> Task instructions
The answer is to be an exact copy of the lines below running from the line with "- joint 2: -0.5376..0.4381" down to the line with "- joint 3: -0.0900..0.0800", both ends included, and nothing more.

> Data below
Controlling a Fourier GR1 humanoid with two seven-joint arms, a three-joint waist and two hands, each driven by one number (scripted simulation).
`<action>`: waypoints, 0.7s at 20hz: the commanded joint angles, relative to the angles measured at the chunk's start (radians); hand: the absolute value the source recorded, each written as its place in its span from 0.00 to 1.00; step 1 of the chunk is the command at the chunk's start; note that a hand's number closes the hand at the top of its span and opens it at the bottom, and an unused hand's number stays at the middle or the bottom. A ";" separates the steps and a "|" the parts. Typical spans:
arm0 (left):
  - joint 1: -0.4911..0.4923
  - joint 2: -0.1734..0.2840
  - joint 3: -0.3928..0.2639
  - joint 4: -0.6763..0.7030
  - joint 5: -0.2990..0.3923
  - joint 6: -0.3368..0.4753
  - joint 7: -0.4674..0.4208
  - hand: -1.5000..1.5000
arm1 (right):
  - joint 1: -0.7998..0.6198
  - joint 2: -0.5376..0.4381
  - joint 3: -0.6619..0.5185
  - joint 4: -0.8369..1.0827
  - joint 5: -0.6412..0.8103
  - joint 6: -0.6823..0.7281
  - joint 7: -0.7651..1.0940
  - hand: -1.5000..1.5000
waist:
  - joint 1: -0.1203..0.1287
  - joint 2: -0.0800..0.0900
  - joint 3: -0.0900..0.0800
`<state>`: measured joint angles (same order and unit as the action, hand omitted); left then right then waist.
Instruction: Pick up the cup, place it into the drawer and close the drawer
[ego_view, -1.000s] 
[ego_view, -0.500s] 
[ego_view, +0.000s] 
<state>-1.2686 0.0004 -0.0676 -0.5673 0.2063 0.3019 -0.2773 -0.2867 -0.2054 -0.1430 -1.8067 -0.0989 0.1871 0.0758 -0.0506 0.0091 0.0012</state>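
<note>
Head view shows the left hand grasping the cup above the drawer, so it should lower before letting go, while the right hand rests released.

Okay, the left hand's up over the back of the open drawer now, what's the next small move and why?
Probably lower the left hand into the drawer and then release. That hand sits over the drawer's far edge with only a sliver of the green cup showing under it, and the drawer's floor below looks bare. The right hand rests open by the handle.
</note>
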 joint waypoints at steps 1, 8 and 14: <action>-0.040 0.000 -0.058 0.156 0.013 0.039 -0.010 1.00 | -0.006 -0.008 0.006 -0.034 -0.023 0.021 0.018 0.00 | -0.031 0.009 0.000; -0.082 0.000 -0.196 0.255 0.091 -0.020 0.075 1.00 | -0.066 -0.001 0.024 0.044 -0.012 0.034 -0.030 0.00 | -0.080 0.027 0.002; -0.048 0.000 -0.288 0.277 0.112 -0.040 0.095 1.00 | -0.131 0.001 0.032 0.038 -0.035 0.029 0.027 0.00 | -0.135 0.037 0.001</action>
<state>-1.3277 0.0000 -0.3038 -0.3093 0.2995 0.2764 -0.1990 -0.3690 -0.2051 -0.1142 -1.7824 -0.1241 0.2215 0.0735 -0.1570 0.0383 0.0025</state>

> Response
  - joint 2: -0.5376..0.4381
  - joint 3: -0.6619..0.5185
  - joint 4: -0.8369..1.0827
  - joint 5: -0.6412..0.8103
  - joint 6: -0.6823..0.7281
  - joint 7: -0.7651..1.0940
  - hand: -1.5000..1.5000
waist:
  - joint 1: -0.1203..0.1287
  - joint 2: -0.0800..0.0900
  - joint 3: -0.0900..0.0800

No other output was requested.